Word for word, please copy the listing below, with its pictures left out.

::::::::::

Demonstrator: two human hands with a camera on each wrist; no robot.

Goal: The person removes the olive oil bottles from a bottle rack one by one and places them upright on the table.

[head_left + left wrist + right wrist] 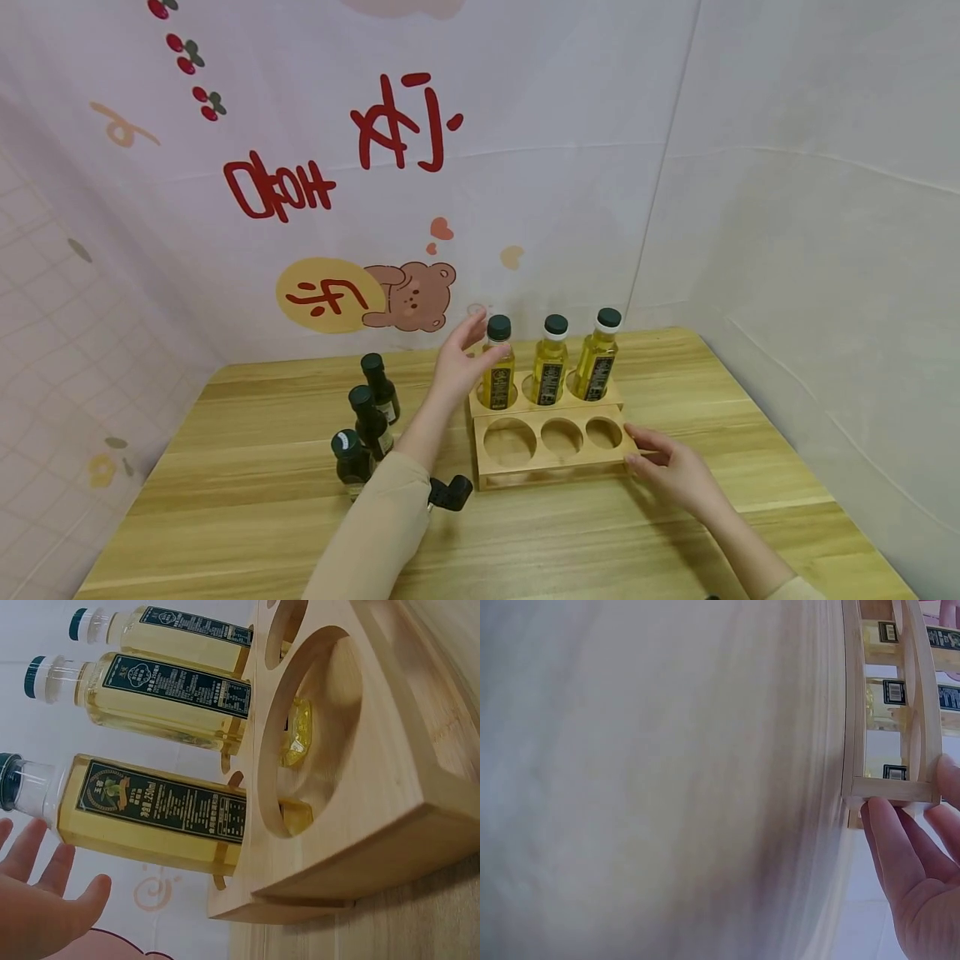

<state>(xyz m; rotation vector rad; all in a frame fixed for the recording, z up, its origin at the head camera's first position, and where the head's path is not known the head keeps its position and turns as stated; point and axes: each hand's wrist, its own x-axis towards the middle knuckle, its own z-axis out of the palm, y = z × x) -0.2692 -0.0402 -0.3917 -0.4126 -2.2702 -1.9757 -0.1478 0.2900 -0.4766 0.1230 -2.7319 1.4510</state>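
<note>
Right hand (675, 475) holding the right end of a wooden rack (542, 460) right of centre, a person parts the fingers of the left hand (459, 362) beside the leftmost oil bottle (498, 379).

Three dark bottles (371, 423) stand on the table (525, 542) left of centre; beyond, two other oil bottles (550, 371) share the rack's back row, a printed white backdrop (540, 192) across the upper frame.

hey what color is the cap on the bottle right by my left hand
The cap is dark green; it shows best in the head view.
</note>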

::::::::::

:: RESPONSE TO THE TASK ::
Demonstrator: two human hands with a camera on each wrist; no robot.

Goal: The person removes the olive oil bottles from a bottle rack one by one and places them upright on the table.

[head_left + left wrist + right wrist] 

<state>(xyz m; rotation vector rad; all in a frame fixed for the recording, z up, its origin at the head camera's first position, and where the head's path is not known the head keeps its position and turns as stated; point and axes: each hand's wrist, its own x-axis towards the middle knuckle, its own z-axis out of the palm, y = z × x) -0.2692 -0.0402 -0.3917 -0.4126 -2.2702 -1.9757 -0.1478 0.2900 -0.4766 0.1230 -2.7319 1.4510</state>
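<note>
Right hand (675, 475) holding the right end of a wooden rack (542, 460) right of centre, a person parts the fingers of the left hand (459, 362) beside the leftmost oil bottle (498, 379).

Three dark bottles (371, 423) stand on the table (525, 542) left of centre; beyond, two other oil bottles (550, 371) share the rack's back row, a printed white backdrop (540, 192) across the upper frame.

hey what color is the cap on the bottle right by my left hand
The cap is dark green; it shows best in the head view.
</note>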

Nothing remains to be added to the exercise.